Better technology fosters better competition (196).

"While terrestrial radio does not have to pay our hypothetical Marilyn Monroe when it plays her hypothetical recording of “Happy Birthday” on the air,Internet radio does. Not only is the law not
neutral toward Internet radio—the law actually burdens Internet radio more than it burdens terrestrial radio... if an Internet radio station distributed adfree popular music to (on average) ten thousand listeners, twenty-four hours a day, the total artist fees that radio station would owe would be
over $1 million a year. A regular radio station broadcasting the same content would pay no equivalent fee." (197).

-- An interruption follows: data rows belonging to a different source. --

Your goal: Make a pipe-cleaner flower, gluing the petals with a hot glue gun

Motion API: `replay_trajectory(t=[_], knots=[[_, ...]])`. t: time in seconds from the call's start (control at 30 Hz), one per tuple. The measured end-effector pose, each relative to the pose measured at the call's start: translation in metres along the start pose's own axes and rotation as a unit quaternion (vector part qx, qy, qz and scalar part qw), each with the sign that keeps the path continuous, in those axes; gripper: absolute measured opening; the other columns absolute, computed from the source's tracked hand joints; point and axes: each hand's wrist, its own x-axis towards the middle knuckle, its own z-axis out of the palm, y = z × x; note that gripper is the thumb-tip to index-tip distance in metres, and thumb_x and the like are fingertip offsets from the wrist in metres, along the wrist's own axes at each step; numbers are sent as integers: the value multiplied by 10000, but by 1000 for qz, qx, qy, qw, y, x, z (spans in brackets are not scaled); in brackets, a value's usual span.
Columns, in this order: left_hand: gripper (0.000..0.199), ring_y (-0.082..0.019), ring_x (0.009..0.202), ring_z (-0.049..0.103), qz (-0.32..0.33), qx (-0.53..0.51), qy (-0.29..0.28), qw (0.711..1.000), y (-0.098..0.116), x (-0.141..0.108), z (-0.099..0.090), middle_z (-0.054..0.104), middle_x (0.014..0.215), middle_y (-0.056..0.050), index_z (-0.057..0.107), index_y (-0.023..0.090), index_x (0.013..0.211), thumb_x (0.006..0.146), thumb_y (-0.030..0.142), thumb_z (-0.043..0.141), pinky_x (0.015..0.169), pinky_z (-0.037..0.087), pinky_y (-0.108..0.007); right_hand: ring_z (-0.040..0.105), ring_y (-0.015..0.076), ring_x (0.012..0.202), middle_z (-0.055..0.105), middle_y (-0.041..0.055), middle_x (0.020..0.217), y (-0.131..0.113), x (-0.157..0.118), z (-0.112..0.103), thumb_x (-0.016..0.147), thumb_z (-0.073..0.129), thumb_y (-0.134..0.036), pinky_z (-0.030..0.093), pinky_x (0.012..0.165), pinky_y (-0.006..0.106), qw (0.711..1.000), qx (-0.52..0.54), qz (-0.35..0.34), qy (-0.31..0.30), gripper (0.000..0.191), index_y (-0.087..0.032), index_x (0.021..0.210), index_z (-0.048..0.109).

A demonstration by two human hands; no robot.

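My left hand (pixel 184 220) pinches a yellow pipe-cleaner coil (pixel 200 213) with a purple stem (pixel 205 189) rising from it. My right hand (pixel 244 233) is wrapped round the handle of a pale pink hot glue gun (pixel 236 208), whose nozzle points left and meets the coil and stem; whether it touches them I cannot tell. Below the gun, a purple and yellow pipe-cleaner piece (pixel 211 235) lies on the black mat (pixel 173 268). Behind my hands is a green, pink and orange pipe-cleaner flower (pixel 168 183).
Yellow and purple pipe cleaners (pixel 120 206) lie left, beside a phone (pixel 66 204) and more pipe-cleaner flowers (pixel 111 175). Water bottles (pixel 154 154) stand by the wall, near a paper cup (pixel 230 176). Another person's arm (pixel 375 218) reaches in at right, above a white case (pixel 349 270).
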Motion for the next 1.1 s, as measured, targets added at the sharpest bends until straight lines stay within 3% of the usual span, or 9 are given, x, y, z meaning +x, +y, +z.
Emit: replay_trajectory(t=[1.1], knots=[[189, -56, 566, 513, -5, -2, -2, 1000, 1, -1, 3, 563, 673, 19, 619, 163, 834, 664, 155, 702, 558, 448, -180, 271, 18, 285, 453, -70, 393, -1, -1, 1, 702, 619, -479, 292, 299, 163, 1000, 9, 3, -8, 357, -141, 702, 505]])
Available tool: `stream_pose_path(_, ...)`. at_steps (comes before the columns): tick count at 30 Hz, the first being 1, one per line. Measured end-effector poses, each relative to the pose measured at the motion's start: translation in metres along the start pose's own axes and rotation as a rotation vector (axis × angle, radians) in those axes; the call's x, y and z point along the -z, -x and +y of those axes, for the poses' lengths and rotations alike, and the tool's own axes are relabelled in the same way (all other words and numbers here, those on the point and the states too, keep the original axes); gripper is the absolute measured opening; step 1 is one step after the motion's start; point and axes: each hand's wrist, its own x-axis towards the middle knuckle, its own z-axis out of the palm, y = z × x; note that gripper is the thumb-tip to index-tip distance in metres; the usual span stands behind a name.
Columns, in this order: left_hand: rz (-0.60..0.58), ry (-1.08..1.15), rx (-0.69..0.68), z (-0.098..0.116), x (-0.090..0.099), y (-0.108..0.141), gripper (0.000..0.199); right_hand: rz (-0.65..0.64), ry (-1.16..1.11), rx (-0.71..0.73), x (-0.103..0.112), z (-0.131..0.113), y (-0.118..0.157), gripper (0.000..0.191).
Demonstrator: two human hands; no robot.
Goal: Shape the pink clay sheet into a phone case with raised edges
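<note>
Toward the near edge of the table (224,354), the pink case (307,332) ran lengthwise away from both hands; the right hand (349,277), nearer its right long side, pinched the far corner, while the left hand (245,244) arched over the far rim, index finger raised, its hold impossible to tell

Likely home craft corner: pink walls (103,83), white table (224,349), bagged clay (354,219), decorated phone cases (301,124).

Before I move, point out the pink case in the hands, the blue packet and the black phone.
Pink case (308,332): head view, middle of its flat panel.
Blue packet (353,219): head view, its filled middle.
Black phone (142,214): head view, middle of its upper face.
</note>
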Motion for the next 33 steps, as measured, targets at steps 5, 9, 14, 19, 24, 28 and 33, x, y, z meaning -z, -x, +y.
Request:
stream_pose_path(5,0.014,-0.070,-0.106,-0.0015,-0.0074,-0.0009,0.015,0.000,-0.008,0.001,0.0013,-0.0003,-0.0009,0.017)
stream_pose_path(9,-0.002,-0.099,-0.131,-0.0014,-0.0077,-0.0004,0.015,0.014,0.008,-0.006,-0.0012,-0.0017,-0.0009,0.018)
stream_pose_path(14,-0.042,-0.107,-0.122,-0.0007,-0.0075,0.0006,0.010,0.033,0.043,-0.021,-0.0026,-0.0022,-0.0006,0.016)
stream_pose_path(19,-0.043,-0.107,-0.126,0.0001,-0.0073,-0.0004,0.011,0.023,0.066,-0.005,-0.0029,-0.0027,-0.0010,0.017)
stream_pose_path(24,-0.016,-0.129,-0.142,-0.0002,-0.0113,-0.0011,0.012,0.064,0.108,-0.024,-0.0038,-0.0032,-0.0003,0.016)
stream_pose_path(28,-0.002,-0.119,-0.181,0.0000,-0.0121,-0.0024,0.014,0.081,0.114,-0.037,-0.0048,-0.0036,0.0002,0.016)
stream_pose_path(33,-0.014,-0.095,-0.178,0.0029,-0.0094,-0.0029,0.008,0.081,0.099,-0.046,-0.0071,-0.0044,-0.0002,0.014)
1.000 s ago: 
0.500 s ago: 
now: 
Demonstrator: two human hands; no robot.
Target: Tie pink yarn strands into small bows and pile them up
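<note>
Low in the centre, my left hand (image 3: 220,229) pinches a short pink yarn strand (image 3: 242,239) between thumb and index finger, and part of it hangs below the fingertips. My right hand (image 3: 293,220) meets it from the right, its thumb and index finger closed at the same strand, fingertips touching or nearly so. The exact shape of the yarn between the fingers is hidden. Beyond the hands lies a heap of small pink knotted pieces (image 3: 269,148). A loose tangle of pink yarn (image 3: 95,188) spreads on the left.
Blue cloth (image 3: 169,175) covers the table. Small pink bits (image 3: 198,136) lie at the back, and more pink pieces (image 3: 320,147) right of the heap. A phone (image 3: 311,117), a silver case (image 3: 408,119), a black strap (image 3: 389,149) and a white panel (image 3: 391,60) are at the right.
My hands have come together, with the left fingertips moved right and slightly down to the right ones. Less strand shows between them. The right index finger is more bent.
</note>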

"And so the attorneys representing the webcasters asked the RIAA, . . . “How do you come up with a rate that’s so much higher? Why is it worth more than radio? Because here we have hundreds of thousands of webcasters who want to pay, and that should establish the market rate, and if you
set the rate so high, you’re going to drive the small webcasters out of business. . . .”
And the RIAA experts said, “Well, we don’t really model this as an industry with thousands of webcasters, we think it should be an industry with, you know, five or seven big players who can pay a high rate and it’s a stable, predictable market” (197-198).


Corrupting citizens
"According to The New York Times, 43 million Americans downloaded music in May 2002. According to the RIAA, the behavior of those 43 million Americans is a felony. We thus have a set of rules that transform 20 percent of America into criminals" (199).

"In September 2003, the RIAA sued 261 individuals—including a twelve-year-old girl living in public housing and a seventy-year-old man who had no idea what file sharing was. As these scapegoats discovered, it will always cost more to defend against these suits than it would cost to simply settle. (The twelve year old, for example, like Jesse Jordan, paid her life savings of $2,000 to settle the case.) .... And the consequence of our law as it is, is that those with the power can use the law to quash any rights they oppose"(200).

Drugs, driving regulations, taxes -- most Americans regularly break the law.

"Generations of Americans—more significantly in some parts of America than in others, but still, everywhere in America today—can’t live their lives both normally and legally, since “normally” entails a certain degree of illegality" (201).

"And I do care if the rules of law sow increasing disrespect because of the extreme of regulation they impose. Twenty million Americans have come of age since the Internet introduced this different idea of 'sharing.' We need to be able to call these twenty million Americans 'citizens,' not 'felons'" (202).